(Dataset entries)
▬▬▬▬▬▬▬▬▬▬
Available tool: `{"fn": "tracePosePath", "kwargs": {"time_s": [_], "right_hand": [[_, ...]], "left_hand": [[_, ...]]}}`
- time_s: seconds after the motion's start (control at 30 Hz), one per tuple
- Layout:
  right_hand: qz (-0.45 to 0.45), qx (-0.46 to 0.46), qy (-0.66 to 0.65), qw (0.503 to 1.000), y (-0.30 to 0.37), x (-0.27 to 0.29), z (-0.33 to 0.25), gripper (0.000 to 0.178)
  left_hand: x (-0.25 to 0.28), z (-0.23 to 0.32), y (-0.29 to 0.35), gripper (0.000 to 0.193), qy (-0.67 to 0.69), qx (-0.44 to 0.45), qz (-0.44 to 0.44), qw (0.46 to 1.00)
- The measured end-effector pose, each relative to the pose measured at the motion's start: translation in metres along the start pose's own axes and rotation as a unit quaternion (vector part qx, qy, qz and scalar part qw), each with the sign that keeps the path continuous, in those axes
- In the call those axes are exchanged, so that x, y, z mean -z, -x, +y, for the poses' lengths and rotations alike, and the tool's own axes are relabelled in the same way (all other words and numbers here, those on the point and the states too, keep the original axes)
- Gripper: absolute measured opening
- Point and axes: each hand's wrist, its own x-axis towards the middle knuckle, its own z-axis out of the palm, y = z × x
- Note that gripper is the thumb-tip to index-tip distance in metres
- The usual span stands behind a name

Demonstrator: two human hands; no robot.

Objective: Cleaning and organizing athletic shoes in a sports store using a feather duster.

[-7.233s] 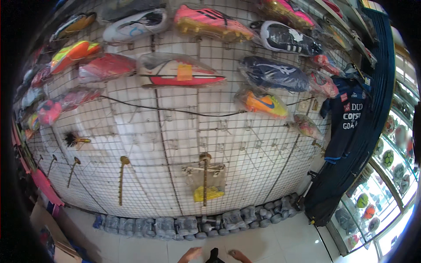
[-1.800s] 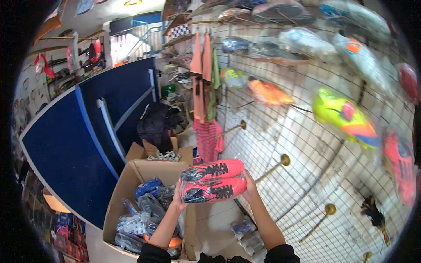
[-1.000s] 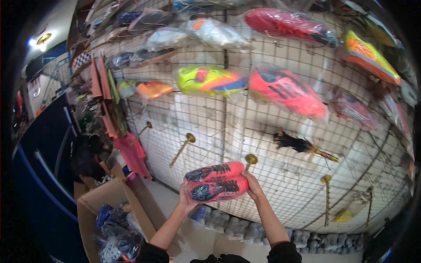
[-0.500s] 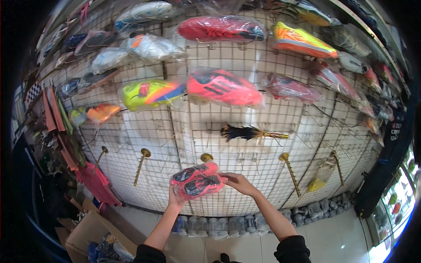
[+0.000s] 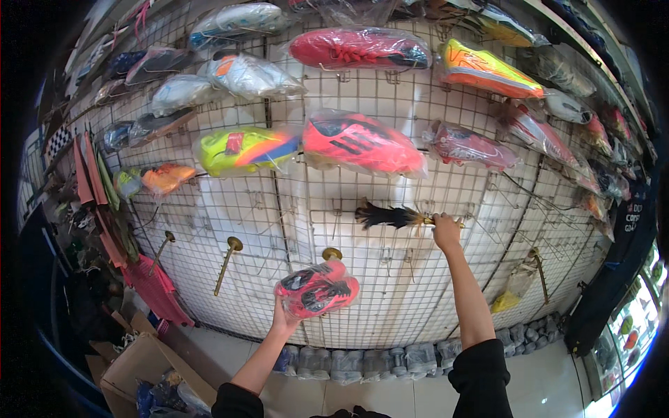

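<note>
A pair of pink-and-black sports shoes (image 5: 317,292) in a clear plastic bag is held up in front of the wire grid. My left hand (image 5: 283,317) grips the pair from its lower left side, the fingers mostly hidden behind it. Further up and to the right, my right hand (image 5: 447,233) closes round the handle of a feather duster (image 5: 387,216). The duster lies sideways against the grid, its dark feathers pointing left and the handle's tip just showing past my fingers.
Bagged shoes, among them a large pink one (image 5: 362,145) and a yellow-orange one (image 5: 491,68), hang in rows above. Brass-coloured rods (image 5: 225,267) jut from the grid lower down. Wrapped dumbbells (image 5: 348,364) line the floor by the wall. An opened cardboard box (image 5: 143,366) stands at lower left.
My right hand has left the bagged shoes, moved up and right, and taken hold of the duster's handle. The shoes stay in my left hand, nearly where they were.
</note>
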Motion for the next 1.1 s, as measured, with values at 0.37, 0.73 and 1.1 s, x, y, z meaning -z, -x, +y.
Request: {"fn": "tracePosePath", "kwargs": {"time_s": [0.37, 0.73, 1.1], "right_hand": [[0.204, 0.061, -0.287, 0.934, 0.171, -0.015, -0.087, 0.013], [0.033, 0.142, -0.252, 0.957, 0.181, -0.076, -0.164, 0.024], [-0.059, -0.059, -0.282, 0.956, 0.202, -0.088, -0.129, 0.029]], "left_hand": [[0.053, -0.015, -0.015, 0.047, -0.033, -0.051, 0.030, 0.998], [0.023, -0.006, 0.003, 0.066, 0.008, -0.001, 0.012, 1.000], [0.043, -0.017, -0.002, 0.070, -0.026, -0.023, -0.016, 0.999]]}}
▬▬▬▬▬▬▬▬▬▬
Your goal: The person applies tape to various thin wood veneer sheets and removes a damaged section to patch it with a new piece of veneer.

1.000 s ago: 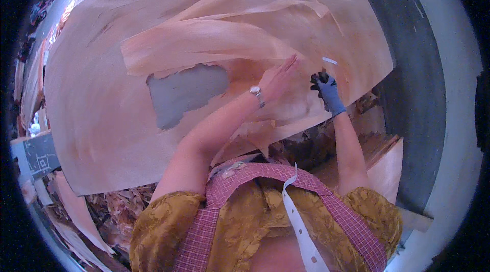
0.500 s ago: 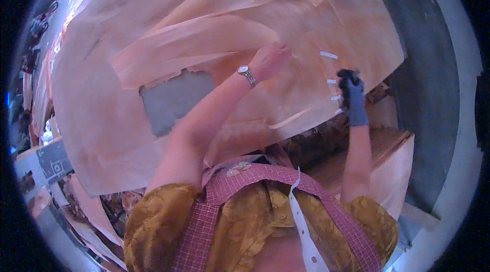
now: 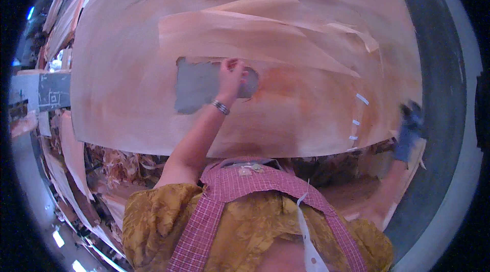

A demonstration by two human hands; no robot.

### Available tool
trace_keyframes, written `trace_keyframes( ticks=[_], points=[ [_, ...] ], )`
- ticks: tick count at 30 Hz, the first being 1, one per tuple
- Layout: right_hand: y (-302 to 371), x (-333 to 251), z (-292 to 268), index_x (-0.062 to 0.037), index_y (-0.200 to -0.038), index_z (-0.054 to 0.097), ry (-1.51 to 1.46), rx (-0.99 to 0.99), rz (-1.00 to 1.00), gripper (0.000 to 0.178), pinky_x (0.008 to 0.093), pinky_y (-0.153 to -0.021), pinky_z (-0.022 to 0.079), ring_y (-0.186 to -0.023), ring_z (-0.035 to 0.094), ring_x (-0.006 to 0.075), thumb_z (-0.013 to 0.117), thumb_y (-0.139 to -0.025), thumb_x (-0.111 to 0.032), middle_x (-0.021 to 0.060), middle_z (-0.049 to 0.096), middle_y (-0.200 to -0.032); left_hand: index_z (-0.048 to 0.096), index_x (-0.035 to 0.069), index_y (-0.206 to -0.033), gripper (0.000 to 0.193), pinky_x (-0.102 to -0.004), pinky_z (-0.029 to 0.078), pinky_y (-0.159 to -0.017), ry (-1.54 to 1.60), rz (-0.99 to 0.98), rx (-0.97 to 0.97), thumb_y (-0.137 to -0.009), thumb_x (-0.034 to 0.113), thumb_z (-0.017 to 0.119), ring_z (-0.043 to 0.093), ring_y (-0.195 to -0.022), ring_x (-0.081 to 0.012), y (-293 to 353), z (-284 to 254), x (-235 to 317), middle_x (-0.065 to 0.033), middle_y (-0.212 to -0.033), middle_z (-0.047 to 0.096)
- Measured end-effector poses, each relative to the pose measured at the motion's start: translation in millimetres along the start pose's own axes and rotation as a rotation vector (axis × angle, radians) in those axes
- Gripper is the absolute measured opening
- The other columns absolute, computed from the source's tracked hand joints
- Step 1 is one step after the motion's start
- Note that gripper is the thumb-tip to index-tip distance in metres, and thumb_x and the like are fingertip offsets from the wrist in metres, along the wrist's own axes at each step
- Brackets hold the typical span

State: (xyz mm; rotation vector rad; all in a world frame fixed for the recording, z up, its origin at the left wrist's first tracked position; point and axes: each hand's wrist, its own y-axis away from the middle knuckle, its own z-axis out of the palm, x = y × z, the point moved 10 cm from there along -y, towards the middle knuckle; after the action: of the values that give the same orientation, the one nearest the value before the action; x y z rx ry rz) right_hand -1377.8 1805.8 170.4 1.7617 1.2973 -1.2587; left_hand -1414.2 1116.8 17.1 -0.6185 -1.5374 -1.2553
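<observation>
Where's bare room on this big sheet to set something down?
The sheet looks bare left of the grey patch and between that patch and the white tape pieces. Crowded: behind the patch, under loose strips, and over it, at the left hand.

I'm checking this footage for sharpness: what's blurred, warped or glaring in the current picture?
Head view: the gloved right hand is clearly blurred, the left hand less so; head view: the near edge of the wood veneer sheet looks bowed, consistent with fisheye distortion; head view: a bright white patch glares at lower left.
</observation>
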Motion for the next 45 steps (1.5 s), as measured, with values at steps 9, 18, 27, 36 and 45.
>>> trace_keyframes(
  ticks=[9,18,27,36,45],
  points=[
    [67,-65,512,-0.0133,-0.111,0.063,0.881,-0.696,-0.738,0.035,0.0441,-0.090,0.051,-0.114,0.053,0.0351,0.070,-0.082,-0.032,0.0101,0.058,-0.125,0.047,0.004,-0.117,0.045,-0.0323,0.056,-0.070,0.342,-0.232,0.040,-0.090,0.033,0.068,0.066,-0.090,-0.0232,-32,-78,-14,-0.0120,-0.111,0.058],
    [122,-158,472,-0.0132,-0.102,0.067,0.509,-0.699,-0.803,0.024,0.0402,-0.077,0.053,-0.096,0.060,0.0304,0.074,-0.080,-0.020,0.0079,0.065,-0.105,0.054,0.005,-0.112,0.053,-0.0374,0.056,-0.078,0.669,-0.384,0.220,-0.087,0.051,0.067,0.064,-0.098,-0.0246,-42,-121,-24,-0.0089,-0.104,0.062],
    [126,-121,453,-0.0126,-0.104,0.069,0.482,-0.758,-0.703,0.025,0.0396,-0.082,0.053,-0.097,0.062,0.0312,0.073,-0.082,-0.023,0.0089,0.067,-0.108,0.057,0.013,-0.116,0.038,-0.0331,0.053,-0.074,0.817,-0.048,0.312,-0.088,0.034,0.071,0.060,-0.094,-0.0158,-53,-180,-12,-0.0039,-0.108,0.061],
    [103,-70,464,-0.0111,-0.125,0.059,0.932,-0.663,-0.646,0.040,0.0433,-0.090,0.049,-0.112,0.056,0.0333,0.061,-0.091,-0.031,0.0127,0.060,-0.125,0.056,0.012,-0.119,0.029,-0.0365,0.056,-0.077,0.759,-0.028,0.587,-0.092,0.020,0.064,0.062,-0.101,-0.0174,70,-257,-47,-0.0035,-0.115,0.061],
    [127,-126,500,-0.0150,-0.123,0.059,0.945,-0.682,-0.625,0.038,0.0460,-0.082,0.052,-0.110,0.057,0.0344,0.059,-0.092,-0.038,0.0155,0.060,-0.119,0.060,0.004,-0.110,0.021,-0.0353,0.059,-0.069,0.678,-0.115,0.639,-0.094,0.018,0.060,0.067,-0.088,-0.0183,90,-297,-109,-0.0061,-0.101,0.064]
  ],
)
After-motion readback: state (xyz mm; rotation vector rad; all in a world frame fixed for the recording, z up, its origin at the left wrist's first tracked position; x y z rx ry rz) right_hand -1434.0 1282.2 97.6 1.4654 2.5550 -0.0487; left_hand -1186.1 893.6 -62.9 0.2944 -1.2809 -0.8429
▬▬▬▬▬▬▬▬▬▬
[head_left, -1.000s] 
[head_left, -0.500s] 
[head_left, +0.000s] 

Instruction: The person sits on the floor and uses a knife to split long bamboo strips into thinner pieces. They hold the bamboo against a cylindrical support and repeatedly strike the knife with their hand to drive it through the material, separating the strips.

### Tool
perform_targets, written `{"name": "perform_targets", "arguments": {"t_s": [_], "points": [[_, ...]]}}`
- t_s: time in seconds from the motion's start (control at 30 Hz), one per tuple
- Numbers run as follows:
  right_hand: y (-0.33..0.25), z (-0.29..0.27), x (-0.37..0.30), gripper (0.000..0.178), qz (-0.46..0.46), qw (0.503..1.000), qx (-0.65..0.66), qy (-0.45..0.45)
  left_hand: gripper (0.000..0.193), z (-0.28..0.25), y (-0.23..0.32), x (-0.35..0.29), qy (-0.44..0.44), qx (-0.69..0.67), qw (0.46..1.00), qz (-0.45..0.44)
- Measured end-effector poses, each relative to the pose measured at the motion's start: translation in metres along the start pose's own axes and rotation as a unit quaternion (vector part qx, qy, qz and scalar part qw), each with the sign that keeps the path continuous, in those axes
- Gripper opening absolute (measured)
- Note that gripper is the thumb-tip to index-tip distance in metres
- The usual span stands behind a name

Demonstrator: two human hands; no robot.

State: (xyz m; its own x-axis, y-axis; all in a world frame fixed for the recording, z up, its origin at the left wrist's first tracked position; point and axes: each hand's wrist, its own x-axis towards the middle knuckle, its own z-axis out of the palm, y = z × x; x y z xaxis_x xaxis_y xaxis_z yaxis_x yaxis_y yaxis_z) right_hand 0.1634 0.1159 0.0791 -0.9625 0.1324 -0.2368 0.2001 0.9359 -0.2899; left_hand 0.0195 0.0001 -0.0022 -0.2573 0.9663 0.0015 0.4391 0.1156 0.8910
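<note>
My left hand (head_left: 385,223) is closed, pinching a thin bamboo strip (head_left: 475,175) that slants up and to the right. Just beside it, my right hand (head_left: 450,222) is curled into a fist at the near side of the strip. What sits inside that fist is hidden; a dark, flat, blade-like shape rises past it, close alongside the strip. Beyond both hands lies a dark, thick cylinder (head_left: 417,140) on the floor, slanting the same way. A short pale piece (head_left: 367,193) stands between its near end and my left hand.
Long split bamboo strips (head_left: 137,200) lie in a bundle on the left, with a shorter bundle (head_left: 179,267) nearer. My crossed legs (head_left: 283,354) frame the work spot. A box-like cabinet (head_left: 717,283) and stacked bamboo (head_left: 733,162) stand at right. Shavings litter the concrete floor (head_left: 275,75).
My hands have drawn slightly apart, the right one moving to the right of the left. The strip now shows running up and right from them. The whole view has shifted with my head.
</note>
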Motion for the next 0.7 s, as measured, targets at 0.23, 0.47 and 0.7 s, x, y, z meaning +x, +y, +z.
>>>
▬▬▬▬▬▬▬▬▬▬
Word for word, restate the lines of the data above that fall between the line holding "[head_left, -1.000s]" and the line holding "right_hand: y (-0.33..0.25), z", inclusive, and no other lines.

**COMPLETED EXERCISE**
[head_left, -1.000s] 
[head_left, -0.500s] 
[head_left, +0.000s] 

Instruction: The person sits on the floor and uses a knife to split long bamboo strips into thinner pieces. They hold the bamboo against a cylindrical support and repeatedly strike the knife with their hand to drive it through the material, separating the strips.

### Tool
perform_targets, written `{"name": "perform_targets", "arguments": {"t_s": [_], "points": [[_, ...]]}}`
- t_s: time in seconds from the motion's start (control at 30 Hz), one per tuple
- Numbers run as follows:
  right_hand: y (-0.33..0.25), z (-0.29..0.27), x (-0.37..0.30), gripper (0.000..0.178), qz (-0.46..0.46), qw (0.503..1.000), qx (-0.65..0.66), qy (-0.45..0.45)

There is nothing else to the answer.